=== DESCRIPTION OF THE TASK ===
Of all the lines in the entries below, give again exactly those starting at the line containing "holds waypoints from" and ending at the line containing "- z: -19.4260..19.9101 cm", both ends included, and no others.

▼

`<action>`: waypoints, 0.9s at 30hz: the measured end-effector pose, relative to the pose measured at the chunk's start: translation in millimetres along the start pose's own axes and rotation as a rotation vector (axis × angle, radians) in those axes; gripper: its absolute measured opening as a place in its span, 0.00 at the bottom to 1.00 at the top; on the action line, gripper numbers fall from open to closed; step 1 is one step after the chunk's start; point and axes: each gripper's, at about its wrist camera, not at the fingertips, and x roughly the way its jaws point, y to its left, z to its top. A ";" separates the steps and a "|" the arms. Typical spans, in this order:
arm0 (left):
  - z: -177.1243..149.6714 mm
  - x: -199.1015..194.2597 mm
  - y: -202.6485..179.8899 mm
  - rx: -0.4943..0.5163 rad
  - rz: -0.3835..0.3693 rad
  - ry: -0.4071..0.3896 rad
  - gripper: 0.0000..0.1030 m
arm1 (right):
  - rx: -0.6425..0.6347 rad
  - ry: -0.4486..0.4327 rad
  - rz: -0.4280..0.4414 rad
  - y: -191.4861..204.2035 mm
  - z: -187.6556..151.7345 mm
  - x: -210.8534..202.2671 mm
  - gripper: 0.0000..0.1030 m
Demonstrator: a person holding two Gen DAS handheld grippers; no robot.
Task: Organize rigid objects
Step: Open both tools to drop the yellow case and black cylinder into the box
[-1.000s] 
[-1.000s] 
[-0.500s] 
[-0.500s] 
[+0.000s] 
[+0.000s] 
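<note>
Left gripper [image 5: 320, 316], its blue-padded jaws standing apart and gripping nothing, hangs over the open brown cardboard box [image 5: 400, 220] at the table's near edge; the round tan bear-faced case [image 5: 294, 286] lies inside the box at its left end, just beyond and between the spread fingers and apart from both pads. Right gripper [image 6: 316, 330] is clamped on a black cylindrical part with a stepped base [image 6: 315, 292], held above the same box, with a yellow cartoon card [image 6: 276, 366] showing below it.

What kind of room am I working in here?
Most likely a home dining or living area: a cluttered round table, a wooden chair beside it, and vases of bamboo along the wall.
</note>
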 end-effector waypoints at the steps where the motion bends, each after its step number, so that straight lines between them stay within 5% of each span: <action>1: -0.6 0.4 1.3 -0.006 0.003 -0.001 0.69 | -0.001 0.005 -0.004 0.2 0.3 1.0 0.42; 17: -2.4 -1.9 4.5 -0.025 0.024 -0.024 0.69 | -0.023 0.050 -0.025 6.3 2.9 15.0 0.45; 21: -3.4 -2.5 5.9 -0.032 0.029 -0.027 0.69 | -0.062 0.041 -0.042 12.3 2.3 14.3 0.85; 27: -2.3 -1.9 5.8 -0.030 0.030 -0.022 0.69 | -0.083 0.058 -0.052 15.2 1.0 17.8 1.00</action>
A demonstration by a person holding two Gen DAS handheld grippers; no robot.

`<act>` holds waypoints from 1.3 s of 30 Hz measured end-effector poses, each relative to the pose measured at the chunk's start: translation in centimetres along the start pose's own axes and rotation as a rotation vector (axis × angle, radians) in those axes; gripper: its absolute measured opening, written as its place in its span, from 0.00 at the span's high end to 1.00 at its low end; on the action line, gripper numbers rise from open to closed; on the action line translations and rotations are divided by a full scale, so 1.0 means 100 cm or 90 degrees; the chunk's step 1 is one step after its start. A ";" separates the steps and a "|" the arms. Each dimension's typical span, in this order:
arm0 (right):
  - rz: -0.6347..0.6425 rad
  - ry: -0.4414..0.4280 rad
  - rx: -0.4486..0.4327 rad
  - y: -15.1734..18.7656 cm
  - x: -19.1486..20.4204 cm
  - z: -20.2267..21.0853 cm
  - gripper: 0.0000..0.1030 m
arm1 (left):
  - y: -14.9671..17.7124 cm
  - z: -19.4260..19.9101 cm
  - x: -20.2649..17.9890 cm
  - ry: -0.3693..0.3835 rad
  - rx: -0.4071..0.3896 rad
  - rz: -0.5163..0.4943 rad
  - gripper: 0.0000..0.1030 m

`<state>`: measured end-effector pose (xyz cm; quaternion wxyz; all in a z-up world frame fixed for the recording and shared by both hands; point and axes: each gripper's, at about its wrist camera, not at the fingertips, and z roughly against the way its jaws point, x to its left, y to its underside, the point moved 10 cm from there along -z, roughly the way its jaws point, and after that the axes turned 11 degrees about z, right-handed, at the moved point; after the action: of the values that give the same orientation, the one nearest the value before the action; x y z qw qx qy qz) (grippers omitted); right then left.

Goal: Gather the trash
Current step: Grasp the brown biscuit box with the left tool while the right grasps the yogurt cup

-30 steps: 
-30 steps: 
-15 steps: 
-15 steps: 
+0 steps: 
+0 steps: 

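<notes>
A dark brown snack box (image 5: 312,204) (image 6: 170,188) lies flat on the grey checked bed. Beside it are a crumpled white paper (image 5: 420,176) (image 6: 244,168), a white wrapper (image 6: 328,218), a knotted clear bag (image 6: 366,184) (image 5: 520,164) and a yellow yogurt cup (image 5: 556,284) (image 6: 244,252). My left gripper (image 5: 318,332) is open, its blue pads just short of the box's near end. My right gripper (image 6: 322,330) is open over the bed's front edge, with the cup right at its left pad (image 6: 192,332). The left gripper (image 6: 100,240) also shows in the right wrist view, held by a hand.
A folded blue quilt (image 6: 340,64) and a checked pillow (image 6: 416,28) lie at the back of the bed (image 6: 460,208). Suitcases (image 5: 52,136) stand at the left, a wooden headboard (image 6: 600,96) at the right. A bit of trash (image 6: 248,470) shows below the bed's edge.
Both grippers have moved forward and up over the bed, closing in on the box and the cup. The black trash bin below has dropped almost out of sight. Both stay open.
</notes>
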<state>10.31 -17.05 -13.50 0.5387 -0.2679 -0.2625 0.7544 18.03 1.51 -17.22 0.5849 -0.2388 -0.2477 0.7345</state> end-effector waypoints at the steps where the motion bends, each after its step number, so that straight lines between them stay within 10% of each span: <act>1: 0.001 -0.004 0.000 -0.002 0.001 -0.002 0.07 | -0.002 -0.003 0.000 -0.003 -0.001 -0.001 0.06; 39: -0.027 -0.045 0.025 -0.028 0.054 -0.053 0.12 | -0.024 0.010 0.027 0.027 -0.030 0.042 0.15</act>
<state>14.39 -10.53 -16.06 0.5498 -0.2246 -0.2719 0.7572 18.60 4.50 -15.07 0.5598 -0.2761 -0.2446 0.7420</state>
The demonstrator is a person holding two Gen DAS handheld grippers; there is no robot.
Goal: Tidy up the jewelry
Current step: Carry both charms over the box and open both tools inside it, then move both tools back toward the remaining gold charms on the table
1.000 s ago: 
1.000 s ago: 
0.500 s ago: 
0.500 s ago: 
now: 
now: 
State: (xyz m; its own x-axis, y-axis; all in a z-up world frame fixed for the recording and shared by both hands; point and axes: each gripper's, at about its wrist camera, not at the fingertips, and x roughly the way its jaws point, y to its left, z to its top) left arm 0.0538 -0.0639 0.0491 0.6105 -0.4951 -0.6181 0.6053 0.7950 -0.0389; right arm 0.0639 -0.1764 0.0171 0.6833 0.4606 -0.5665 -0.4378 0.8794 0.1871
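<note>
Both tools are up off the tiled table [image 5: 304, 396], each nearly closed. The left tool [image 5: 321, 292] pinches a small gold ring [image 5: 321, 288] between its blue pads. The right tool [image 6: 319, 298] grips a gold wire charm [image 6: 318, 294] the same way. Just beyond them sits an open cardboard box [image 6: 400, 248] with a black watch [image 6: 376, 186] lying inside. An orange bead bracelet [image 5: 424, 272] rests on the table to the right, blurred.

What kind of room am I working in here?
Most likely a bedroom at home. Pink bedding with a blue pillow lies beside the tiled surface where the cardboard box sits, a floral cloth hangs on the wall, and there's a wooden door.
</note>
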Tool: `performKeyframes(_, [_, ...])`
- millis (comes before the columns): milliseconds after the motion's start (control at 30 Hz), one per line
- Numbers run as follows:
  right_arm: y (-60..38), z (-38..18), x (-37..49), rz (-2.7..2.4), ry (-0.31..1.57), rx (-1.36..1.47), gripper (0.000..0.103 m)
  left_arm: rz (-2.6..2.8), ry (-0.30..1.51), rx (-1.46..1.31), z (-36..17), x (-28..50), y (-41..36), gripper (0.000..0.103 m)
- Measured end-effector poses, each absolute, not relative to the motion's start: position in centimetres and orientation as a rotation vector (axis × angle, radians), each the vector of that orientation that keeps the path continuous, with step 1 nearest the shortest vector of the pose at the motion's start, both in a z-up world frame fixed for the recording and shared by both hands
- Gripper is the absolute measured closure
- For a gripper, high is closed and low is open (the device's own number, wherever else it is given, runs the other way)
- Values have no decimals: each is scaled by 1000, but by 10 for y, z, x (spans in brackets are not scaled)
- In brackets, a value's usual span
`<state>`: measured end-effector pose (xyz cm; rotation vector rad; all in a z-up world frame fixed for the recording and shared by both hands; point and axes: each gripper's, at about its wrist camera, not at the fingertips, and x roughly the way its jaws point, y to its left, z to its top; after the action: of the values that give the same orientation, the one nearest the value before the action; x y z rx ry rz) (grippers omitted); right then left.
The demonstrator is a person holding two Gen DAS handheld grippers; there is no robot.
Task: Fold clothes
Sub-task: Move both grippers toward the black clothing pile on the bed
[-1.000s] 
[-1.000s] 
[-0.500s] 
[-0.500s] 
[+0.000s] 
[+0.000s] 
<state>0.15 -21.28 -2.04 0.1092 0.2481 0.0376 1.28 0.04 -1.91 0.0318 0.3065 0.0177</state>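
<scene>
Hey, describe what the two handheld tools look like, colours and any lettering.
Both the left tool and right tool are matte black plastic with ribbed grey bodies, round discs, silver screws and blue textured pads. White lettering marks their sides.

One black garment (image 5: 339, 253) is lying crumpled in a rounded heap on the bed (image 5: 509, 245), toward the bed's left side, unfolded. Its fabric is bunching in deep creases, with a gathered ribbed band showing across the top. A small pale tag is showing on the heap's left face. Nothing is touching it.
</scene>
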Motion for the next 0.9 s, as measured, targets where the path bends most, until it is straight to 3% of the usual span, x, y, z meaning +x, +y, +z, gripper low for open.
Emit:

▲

=== TASK SOLUTION ===
`<act>` holds waypoints from 1.3 s of 30 Hz measured end-effector poses, each relative to the pose measured at the chunk's start: translation in centimetres along the start pose's own axes and rotation as a rotation vector (axis × angle, radians) in those axes; gripper: its absolute measured opening, written as its place in its span, from 0.00 at the span's high end to 1.00 at its low end; on the action line, gripper numbers rise from open to closed; on the action line translations and rotations are divided by a full scale, so 1.0 means 100 cm or 90 degrees; the chunk's step 1 is one step after its start. A ";" separates the steps and a "|" the arms. Each dimension's typical span, in this order:
arm0 (right):
  - rz: -0.6347..0.6425 rad
  - ry: -0.4414..0.4280 rad
  - rx: -0.4486..0.4327 rad
  - y: -15.1734..18.7656 cm
  - x: -19.1486..20.4204 cm
  - z: -20.2267..21.0853 cm
  - gripper: 0.0000..0.1030 m
arm1 (left):
  - y: -14.9671..17.7124 cm
  - z: -19.4260..19.9101 cm

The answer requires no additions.